Problem requirements:
Copy every line below where the string "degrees" is found.
┄┄┄┄┄┄┄┄┄┄
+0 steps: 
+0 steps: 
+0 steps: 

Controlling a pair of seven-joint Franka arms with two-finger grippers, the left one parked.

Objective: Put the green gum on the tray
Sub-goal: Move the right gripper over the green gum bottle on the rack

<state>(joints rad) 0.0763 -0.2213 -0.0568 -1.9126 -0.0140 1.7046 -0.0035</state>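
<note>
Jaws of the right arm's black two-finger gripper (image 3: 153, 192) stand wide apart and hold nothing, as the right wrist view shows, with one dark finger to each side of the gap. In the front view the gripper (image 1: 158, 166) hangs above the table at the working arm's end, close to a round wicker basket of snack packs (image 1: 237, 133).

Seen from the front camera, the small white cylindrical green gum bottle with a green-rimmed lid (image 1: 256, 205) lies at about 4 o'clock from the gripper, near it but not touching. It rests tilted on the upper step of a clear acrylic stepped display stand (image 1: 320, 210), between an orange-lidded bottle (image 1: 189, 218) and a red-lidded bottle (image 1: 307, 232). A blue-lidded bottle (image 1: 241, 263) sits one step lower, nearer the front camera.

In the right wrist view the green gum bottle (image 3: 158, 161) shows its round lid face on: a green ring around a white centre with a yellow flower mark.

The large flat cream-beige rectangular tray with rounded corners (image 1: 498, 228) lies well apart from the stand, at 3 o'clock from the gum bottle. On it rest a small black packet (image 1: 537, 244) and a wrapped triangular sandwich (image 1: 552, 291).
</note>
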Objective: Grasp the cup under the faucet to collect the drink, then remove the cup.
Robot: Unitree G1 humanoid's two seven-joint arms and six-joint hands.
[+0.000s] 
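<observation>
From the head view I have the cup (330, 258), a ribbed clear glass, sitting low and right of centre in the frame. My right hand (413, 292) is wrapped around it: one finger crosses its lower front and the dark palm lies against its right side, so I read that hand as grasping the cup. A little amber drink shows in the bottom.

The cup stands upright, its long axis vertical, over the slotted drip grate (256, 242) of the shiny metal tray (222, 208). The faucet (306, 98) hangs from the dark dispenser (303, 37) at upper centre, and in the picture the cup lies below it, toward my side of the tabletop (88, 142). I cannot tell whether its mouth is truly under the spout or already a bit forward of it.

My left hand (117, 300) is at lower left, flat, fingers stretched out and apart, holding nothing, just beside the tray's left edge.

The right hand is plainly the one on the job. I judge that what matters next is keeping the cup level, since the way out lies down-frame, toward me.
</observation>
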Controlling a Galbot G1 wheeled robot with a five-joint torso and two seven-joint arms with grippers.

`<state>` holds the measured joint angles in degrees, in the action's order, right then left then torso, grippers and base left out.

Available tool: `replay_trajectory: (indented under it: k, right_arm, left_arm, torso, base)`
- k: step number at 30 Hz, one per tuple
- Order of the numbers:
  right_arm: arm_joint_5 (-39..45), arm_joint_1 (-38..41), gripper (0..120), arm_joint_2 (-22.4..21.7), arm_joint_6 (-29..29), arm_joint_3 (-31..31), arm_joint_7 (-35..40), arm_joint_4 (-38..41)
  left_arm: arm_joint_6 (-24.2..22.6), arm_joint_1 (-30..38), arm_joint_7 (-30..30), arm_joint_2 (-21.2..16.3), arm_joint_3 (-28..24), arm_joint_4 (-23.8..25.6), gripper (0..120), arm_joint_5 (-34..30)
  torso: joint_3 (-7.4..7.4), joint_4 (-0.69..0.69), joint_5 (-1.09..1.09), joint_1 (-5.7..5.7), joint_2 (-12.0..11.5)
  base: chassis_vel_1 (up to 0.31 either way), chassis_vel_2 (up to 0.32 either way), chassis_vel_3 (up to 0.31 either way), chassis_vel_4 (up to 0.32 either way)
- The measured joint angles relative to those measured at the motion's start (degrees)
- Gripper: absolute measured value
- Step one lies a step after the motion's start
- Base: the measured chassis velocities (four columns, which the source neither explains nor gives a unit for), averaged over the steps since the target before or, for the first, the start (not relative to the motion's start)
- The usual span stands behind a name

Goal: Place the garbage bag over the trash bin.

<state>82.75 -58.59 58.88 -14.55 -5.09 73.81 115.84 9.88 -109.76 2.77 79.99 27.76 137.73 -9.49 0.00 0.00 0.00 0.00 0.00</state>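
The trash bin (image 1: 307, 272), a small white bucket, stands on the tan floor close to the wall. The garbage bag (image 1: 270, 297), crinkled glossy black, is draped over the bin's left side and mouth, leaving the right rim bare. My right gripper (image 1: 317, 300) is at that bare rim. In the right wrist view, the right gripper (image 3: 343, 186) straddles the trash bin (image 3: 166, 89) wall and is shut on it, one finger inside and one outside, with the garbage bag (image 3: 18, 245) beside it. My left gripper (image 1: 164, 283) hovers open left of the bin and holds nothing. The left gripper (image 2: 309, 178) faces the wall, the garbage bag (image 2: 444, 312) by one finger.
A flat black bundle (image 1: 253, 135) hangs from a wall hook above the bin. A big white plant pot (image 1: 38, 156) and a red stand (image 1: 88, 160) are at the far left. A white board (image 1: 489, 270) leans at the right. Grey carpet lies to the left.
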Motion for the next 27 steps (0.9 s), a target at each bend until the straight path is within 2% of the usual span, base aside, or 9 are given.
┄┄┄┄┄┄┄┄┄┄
Problem solution:
`<state>` holds the measured joint angles in degrees, in the action's order, right then left then torso, grippers and base left out.
- The measured joint angles relative to those measured at the motion's start (degrees)

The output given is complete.